A la découverte de Crésus, en lutte contre le surendettement

Dernière modification : 19/02/2018

Implantée dans toute la France, l'association Crésus lutte contre le surendettement et s'engage dans la prévention et la détection des ménages en difficulté. Rencontre avec son président Jean-Louis Kiehl.

  • Présentez-nous Crésus ?

    Crésus est une vieille association créée il y a 27 ans à Strasbourg. A la base, cette association ne devait durer que deux ans et avait pour vocation d’accompagner les ménages en difficulté financière. A l’époque, nous accompagnions avant tout les ménages qui travaillaient en Allemagne et en Suisse. Quand il y a une crise financière dans ces pays, les premiers licenciés sont les travailleurs frontaliers. Ensuite, au bout de deux ans, on a décidé de maintenir l’association car on a vu des ménages arriver avec d’autres difficultés qui tenaient parfois à des divorces, à des problèmes familiaux. Aujourd’hui, on est encore là.

  • Pourquoi l’association Crésus est aujourd’hui implantée dans toute la France ?

    Cresus s’appelait à l’époque SOS Surendettement. Ce nom n’était pas « très sexy » et les gens avaient peur de nous solliciter. En 2000, on a donc baptisé l’association Chambre Régionale du Surendettement Sociale. En 2003, Jean-Louis Borloo nous a conseillé d’étendre cette association sur toute la France. Aujourd’hui, nous avons constitué un réseau de 113 points d’accueils avec 600 bénévoles. En tout, nous accueillons 130 000 ménages par an.

  • En 27 ans, le profil des ménages, en grande difficulté, a-t-il évolué ?

    Au fil du temps, les difficultés financières ont évolué. On a aujourd’hui des séniors, qu’on ne connaissait pas auparavant. Ils sont en difficulté. Il y a une évolution sociologique du surendettement. Les classes moyennes commencent à être frappées. Cela ne concerne pas uniquement la pauvreté, car, lorsqu’on est pauvre, on peut, à la rigueur, obtenir un effacement des dettes. Cette évolution, Cresus l’accompagne depuis plusieurs années.

  • Pourquoi Cresus intervient également dans les écoles ?
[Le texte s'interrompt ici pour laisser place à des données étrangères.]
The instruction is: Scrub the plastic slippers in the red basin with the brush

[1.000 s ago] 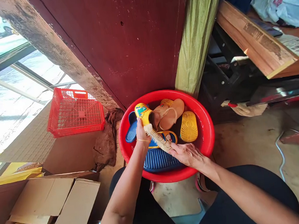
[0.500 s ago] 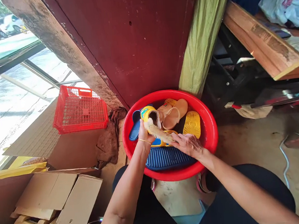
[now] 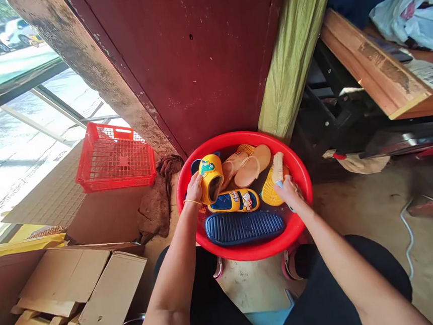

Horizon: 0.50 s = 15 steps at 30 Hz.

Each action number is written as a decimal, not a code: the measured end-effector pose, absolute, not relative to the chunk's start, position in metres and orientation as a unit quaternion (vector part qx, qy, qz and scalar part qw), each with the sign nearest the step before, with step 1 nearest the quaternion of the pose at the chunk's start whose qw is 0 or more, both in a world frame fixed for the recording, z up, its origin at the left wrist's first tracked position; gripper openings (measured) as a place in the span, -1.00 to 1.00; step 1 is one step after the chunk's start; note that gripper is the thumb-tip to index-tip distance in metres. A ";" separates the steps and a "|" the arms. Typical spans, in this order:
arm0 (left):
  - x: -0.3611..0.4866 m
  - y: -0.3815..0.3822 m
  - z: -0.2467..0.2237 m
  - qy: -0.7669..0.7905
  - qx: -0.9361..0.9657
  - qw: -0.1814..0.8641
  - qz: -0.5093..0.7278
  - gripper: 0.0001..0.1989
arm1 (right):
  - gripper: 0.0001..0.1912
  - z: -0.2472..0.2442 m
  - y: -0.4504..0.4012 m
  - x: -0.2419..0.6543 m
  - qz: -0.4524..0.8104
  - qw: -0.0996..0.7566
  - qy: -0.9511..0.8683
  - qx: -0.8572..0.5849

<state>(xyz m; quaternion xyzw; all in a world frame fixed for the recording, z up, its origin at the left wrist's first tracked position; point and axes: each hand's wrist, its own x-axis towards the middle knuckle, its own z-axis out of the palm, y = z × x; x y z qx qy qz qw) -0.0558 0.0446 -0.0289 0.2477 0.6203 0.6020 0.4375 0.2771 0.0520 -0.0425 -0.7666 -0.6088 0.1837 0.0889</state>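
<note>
My left hand (image 3: 193, 189) is closed on a yellow slipper (image 3: 211, 170) with a green dinosaur picture, raised over the left side of a red basin (image 3: 304, 175). On the basin's right side, my right hand (image 3: 289, 192) grips a scrub brush (image 3: 278, 166) with pale bristles and a light blue handle. Below the brush lies another yellow slipper (image 3: 268, 191), partly covered. A yellow and blue slipper (image 3: 235, 201) and a dark blue slipper (image 3: 245, 227), sole up, lie nearer me. Beige sandals (image 3: 252, 165) rest behind them.
A red plastic crate (image 3: 115, 158) stands left of the basin, beside a brown cloth (image 3: 156, 208). Cardboard boxes (image 3: 63, 282) lie at the lower left. Behind the basin is a dark red door (image 3: 189, 69); a green curtain (image 3: 288, 70) and wooden table (image 3: 378, 67) are to the right.
The brush has left the yellow slipper and moved right with my right hand, bristles now upward. My left hand has turned the slipper and shifted it slightly left.
</note>
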 end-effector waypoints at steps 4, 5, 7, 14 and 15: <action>-0.060 0.037 -0.019 0.631 0.296 0.348 0.626 -0.56 | -0.01 -0.059 0.055 0.275 0.318 0.127 -0.519 -0.783; -0.057 0.034 -0.014 0.629 0.318 0.313 0.637 -0.53 | 0.01 -0.062 0.056 0.276 0.345 0.138 -0.499 -0.783; -0.048 0.029 -0.006 0.614 0.380 0.255 0.643 -0.53 | -0.05 -0.066 0.058 0.280 0.375 0.156 -0.474 -0.781; -0.005 0.027 -0.012 0.666 0.670 0.096 0.312 -0.64 | -0.54 -0.066 0.061 0.283 0.361 0.148 -0.486 -0.782; -0.003 0.028 -0.014 0.672 0.689 0.067 0.263 -0.63 | -0.55 -0.065 0.060 0.281 0.354 0.152 -0.493 -0.780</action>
    Le crédit et le budget ne sont pas enseignés dans les écoles. Or, nos jeunes concitoyens, aujourd’hui en classe, auront recours à des financements qui leur permettront de s’épanouir dans la vie, d’acheter une voiture, de construire une maison ou de s’équiper. On a donc décidé de créer Dilemme un jeu d’éducation financière et budgétaire. On a à présent 900 ambassadeurs en France et on a formé, en l’espace de trois ans, 400 000 jeunes. Notre but est de former 1 200 000 jeunes chaque année. Il s’agit des lycéens, collégiens mais aussi adultes car les travailleurs sociaux l’utilisent, tout comme les futurs banquiers. Ce jeu permet aux futurs banquiers d’apprendre la pédagogie et d’expliquer les produits aux clients, et non pas « jargonner » comme c’est souvent le cas.

  • Déposer un dossier de surendettement, est-ce la fin des problèmes ?
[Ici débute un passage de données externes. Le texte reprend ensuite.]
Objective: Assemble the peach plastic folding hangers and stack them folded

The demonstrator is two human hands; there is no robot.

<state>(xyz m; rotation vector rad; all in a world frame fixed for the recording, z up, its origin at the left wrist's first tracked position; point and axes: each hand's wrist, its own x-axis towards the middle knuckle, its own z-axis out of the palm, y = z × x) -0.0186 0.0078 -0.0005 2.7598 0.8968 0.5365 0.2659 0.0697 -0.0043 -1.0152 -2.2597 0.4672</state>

    Au contraire, c’est là que commencent les problèmes. Il faut avoir beaucoup d’empathie avec une personne surendettée. Il ne faut pas aller dans le sens de la personne, il faut être ni avocat ni procureur. Le parcours du surendettement, pendant les 7 années où le plan se met en place, est une souffrance pour les gens, il faut serrer les vis. Mais cela permet d’arriver à un nouvel équilibre, d’avoir une seconde chance. Le plan de surendettement est un drame pour les ménages, pour les créanciers, mais c’est aussi une chance pour se reconstruire. Cela oblige les ménages concernés à se reprendre en main, à trouver d’autres joies qui ne sont pas que dans les dépenses. Heureusement que ces procédures existent en France, mais il ne faut le souhaiter à personne. Il faut donc l’éviter, d’où le travail de Crésus de s’engager dans la prévention et dans la détection.